Lifelong learning (Continuous Adaptation)
What we usually do in ML can be divided into two broad steps:
- Run Machine Learning
- Deploy it, which is a canonical way
In this case, all the learning happens ahead of time, before the deployment. However, in real world cases, what you learn from past data might not work in the future. There is a necessity to learn during deployment, which is a lifelong learning spirit. This brings us to Continuous Adaptation. Can we train an agent to be good at non stationary environments?
We need to find whether at the time of meta training the agent is able to adapt to a new/changing task. We can try changing the dynamics since it’s hard to do ML training in the real world. At the same time, we can also use competitor environments; which means you’re in an environment with other agents who are trying to beat your agent. The only way to succeed is to continuously adapt more quickly than the others.
Simulation is very helpful and it’s not that expensive. It’s fast and scalable and lets you label more easily. However, the challenge is how to get useful things out of the simulator. One approach is to build realistic simulators. This is quite expensive. Another way is to use a close enough simulator that uses real world data through domain confusion or adaptation. It allows to learn from a small amount of real world data and is quite successful.
Further, another approach to look at is Domain Randomisation, which is also working well in the real world. If the model sees enough simulated variations, the real world might appear like just the next simulator. This has worked in the context of using simulator data to train a quadcopter to avoid collision. Moreover, when pre trained from imagenet or just training in simulation, both performances were similar, after around 8000 examples.
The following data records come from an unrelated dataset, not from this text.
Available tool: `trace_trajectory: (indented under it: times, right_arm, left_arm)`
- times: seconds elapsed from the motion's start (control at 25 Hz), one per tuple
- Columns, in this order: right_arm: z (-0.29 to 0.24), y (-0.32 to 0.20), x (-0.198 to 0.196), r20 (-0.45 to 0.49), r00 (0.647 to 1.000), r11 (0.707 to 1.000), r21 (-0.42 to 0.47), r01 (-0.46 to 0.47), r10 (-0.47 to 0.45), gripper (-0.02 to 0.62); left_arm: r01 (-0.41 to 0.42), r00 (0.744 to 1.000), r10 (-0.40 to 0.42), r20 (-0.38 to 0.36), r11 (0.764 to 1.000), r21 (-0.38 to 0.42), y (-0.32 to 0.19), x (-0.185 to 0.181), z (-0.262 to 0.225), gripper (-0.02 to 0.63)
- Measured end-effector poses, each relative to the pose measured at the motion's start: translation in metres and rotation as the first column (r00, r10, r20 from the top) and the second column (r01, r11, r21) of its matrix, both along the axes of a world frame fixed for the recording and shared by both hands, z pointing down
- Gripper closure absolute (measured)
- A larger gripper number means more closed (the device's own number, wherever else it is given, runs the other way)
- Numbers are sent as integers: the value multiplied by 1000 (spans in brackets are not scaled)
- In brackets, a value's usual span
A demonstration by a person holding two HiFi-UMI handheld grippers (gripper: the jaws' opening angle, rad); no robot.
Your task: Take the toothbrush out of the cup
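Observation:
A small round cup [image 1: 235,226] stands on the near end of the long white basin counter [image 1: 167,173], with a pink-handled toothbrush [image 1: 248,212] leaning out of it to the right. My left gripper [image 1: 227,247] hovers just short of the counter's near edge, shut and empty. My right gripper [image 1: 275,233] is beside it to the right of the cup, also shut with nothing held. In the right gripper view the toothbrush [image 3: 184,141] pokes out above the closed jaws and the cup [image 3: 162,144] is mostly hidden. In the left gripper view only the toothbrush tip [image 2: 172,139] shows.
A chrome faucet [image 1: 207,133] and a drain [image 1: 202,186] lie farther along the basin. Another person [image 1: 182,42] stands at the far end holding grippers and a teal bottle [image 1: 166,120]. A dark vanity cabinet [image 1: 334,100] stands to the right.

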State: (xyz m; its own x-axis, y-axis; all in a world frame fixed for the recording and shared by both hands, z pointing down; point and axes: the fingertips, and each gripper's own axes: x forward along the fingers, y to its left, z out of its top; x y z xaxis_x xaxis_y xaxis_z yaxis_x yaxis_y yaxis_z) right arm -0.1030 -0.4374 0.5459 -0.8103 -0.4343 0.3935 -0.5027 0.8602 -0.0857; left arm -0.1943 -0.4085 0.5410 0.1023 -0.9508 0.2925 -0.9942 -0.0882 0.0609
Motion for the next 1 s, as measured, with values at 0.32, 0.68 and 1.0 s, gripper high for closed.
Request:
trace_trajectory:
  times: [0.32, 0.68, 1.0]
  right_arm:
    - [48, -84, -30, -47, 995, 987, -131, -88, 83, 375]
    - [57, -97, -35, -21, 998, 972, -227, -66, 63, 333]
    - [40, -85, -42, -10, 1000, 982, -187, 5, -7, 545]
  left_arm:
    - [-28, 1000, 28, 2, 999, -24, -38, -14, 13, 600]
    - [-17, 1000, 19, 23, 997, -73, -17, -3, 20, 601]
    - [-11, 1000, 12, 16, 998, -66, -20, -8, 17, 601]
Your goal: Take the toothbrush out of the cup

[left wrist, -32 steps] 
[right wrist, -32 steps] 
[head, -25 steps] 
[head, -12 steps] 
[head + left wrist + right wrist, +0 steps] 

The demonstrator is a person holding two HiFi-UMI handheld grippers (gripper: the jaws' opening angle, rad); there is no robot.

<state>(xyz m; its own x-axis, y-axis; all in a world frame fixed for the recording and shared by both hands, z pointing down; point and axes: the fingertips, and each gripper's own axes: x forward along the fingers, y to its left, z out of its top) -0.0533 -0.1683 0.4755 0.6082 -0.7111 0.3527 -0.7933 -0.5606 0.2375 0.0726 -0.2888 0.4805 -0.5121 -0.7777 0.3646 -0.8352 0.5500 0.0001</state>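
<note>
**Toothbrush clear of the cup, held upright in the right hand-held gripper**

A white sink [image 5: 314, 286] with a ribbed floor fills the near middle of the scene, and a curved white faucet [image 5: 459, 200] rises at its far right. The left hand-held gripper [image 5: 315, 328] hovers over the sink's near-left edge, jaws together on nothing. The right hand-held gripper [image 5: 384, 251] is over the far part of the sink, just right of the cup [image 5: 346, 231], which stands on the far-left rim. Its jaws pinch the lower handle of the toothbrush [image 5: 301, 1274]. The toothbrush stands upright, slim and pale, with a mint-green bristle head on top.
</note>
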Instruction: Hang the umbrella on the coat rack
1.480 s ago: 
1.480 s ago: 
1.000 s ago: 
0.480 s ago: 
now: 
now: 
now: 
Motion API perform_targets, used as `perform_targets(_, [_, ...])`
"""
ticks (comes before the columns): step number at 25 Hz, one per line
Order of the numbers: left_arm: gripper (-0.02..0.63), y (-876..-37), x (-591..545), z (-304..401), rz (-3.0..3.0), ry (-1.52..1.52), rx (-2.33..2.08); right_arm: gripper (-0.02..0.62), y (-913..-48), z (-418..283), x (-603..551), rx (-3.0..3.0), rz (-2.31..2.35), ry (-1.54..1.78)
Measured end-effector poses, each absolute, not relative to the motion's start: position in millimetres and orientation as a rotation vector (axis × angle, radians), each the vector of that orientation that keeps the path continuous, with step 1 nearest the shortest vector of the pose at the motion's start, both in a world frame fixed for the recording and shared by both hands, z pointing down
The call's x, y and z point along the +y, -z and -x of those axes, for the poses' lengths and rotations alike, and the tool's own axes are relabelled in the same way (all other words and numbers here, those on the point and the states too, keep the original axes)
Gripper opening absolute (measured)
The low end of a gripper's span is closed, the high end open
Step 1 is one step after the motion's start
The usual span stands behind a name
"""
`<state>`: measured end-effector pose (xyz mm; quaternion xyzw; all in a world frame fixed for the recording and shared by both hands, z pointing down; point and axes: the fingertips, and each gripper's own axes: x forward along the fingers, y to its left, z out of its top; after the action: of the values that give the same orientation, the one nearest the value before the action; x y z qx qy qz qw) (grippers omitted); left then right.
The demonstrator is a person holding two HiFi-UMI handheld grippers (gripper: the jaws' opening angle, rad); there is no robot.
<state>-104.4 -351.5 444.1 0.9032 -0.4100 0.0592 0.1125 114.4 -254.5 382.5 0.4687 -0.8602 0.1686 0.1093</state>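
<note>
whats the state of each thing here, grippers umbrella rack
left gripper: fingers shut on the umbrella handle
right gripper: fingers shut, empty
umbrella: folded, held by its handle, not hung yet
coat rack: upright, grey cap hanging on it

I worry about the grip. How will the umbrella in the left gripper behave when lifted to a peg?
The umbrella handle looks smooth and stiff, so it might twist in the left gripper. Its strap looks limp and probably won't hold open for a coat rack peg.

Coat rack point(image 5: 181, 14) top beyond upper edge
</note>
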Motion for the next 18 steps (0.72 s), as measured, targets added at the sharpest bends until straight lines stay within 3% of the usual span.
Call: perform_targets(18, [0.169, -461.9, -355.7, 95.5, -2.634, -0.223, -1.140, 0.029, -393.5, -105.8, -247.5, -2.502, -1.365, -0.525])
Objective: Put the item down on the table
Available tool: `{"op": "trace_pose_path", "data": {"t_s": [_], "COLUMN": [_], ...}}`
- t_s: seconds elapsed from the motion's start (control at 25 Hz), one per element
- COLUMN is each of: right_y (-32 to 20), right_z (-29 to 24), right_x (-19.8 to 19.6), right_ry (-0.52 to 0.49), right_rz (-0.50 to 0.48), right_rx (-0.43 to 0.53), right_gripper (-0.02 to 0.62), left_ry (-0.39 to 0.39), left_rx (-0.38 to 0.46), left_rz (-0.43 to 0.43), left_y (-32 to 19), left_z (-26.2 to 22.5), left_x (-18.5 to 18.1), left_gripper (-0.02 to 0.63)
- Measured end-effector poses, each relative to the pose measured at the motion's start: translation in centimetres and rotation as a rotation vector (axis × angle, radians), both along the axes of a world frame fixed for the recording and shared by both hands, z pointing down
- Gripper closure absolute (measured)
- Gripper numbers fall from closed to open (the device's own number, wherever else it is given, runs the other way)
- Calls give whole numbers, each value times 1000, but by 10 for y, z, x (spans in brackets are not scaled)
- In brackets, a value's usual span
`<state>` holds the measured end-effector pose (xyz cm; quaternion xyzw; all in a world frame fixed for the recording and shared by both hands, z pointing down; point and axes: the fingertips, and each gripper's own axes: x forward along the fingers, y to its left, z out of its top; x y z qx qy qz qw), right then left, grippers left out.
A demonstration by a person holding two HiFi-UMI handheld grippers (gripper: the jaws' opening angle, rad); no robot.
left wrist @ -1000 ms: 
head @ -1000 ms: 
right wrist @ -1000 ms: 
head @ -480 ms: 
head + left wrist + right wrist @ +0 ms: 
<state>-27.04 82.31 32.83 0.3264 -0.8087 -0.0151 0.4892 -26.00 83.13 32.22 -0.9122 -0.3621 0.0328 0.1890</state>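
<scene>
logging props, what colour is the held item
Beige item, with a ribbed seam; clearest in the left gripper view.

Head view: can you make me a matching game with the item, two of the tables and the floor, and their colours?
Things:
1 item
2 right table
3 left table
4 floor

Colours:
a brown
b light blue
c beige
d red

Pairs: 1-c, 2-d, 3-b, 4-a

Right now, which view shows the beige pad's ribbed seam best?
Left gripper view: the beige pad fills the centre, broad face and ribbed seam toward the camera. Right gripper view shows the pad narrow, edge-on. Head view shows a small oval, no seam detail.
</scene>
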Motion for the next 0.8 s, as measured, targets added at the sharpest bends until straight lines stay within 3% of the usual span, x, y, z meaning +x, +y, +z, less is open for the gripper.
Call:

To conclude, the beauty of meta learning is that it enables the discovery of algorithms that are data driven, as against those that are created from pure human ingenuity. This requires more compute power, but several companies like Nvidia and Intel are working hard to overcome this challenge. This will surely power meta-learning to great heights to be implemented in robotics.
While we figure out these above mentioned technical challenges of incorporating AI in robotics, some significant other challenges that we must focus on in parallel are safe learning, and value alignment among others.